L’accessibilité du langage et la charge émotionnelle (colère, tristesse) trahissent une volonté de convaincre au-delà des cercles militants, mais aussi une frustration face à l’inertie politique. Enfin, la primauté de l’autorité comme valeur morale suggère que la légitimité du discours repose moins sur des propositions concrètes que sur l’autorité intellectuelle de ses porte-parole.
Arguments identifiés
- C1 (high) — L’action politique efficace nécessite une pensée claire et des outils de compréhension adaptés à la réalité contemporaine.
Justification : Sans pensée claire, l’action est aveugle, et les outils marxistes traditionnels ne suffisent plus à analyser le capitalisme actuel. - C2 (high) — Le capitalisme a évolué vers un nouvel âge dominé par une sphère financière déconnectée de la production.
Justification : Cette sphère réalise des profits élevés, intègre l’activité productive tout en s’en détachant, et rend obsolète l’idée d’un socialisme national ou européen. - C3 (high) — L’intégration européenne ne peut plus servir de cadre pour une avancée vers un autre modèle de société.
Justification : Les acteurs financiers transnationaux, sans nationalité ni propriétaire identifiable, rendent impossible tout compromis avec un capitalisme local. - C4 (high) — La mondialisation est une réorganisation du travail productif visant à réduire les coûts, notamment celui du travail.
Justification : Elle transforme le monde en un atelier de production dépendant des réseaux de circulation et de la sphère financière globale. - C5 (high) — Le capitalisme exerce une domination totalitaire via les réseaux, contrôlant la reproduction matérielle de la société.
Justification : La dépendance aux réseaux (eau, énergie, numérique) crée une aliénation plus violente que l’exploitation traditionnelle du travail. - C6 (high) — La bataille culturelle et philosophique est centrale dans la lutte anticapitaliste.

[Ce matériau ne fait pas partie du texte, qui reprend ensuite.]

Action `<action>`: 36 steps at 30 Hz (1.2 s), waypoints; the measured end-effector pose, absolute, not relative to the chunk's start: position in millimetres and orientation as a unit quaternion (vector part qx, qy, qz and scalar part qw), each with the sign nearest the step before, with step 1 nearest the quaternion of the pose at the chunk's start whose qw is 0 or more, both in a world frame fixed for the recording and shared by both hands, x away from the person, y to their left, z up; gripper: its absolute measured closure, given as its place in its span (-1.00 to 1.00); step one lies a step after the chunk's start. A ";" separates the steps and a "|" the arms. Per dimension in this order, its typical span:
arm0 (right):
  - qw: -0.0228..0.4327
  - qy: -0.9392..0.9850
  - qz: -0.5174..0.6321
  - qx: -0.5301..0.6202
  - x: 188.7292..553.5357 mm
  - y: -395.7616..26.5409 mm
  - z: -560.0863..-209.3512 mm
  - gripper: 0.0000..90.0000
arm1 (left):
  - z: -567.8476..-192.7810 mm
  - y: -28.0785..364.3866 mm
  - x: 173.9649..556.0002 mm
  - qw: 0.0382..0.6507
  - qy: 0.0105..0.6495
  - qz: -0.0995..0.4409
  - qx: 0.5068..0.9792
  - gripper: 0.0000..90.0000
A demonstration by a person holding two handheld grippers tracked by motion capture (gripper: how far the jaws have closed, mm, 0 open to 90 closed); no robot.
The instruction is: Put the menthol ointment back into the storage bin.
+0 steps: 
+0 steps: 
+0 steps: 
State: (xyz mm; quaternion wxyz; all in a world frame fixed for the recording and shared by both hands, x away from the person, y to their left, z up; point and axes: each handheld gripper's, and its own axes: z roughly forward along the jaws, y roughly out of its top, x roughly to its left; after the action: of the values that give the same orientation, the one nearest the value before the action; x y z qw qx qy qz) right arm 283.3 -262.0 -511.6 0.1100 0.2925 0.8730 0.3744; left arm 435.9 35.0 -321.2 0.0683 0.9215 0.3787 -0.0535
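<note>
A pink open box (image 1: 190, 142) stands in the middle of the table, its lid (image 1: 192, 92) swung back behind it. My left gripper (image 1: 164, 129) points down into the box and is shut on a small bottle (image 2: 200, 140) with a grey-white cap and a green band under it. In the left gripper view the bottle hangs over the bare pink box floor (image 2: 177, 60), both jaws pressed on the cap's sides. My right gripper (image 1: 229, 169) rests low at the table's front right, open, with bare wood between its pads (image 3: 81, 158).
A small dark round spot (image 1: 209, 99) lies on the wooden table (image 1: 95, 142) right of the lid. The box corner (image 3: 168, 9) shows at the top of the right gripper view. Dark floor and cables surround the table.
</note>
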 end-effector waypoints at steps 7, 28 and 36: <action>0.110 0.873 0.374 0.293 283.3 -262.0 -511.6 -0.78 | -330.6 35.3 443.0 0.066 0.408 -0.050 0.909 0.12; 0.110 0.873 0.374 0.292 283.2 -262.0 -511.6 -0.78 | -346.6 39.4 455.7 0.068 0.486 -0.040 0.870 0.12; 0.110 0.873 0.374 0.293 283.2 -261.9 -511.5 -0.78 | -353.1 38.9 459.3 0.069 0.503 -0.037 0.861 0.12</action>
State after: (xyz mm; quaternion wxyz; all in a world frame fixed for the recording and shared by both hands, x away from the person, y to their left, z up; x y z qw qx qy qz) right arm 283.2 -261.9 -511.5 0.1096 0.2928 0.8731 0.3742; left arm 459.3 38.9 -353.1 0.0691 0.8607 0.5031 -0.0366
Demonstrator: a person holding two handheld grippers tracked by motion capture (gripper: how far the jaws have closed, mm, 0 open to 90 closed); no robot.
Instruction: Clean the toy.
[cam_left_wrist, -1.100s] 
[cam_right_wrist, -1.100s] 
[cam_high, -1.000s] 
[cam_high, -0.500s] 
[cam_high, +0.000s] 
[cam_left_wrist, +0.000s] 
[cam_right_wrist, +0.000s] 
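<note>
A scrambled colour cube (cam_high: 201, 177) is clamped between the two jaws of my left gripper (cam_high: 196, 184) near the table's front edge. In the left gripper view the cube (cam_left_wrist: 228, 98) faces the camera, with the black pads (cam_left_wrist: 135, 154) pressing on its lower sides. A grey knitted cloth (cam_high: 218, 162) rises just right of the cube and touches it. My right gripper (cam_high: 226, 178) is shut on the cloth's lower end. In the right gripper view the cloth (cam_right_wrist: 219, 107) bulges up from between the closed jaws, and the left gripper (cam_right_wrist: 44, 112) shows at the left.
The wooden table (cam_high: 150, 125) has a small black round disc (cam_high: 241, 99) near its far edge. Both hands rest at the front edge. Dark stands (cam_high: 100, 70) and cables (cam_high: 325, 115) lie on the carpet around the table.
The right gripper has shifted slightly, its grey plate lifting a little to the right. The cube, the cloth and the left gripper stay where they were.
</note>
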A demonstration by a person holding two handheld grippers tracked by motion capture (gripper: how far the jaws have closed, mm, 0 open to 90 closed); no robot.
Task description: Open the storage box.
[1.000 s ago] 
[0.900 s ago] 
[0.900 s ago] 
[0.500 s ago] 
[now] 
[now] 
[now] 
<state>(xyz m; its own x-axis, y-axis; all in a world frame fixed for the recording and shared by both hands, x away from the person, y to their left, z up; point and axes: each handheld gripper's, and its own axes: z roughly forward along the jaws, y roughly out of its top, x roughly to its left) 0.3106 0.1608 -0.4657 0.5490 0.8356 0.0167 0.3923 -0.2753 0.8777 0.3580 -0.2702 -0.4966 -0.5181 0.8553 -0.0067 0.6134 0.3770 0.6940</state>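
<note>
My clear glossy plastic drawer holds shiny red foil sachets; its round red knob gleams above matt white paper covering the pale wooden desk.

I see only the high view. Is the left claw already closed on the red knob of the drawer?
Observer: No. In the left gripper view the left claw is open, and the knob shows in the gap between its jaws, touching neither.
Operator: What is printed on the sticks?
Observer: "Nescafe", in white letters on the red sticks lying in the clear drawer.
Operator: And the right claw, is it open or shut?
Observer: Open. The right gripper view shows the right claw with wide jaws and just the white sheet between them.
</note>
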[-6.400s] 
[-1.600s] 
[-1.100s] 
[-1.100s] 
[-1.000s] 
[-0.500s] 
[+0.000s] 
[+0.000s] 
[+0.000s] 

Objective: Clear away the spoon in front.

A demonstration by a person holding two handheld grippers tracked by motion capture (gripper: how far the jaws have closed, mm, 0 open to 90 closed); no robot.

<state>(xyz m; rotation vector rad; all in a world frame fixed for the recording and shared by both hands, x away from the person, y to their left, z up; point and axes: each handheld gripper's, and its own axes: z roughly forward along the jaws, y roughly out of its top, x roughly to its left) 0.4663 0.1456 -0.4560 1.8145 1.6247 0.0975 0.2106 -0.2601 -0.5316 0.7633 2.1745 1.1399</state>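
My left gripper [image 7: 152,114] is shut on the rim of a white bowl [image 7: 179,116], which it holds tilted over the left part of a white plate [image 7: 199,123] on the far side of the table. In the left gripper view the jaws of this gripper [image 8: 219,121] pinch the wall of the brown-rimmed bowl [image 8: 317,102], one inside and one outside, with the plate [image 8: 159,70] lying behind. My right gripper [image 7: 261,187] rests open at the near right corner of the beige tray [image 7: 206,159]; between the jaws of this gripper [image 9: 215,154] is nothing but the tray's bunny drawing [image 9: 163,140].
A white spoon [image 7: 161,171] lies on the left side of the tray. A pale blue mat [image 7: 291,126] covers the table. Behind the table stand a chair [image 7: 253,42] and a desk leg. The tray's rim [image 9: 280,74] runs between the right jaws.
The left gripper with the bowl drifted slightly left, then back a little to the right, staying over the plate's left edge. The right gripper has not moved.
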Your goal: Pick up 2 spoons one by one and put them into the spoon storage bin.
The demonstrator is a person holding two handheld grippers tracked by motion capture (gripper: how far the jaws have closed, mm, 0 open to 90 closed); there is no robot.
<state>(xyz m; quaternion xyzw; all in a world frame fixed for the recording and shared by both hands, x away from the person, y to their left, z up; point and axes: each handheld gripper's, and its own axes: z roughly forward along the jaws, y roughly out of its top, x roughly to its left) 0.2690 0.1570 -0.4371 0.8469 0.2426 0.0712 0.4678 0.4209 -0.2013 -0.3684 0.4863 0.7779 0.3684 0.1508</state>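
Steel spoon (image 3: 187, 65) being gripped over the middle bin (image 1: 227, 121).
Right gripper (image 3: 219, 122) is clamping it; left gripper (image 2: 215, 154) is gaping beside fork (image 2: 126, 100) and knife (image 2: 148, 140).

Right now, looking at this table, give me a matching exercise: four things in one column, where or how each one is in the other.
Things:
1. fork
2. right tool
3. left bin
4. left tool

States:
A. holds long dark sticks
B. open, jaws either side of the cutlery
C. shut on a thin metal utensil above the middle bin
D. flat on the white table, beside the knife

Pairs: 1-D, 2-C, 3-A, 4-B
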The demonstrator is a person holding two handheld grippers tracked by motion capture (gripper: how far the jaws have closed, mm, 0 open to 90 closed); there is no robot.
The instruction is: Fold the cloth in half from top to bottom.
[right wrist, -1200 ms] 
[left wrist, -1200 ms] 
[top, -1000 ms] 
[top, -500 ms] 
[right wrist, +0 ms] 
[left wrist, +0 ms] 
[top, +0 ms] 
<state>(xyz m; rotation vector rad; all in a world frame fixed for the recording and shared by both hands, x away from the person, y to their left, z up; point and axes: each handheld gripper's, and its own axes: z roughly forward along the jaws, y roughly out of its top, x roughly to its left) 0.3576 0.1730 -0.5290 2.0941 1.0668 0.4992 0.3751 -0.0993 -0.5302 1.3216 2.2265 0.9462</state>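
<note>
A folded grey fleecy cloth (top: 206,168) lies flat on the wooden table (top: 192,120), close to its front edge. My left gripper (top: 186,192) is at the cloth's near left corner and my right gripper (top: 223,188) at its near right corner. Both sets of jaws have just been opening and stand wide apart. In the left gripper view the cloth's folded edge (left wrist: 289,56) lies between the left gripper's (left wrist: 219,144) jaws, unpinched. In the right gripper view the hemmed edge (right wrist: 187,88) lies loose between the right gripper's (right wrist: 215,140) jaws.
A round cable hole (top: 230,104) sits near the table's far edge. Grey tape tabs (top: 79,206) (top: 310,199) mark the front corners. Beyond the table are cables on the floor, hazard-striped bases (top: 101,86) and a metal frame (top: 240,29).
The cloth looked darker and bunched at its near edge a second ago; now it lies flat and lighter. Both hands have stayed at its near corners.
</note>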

Justification : Les êtres humains sont des sujets socioculturels, et les mécanismes de domination ne se limitent pas à l’exploitation économique rationnelle. - C7 (high) — Le capitalisme actuel est en crise et bascule vers un autoritarisme totalitaire en raison de son incapacité à répondre aux besoins fondamentaux.
Justification : Il échoue à dominer sa crise de surproduction et utilise des outils comme le racisme ou le sexisme pour restaurer des hiérarchies suprématistes.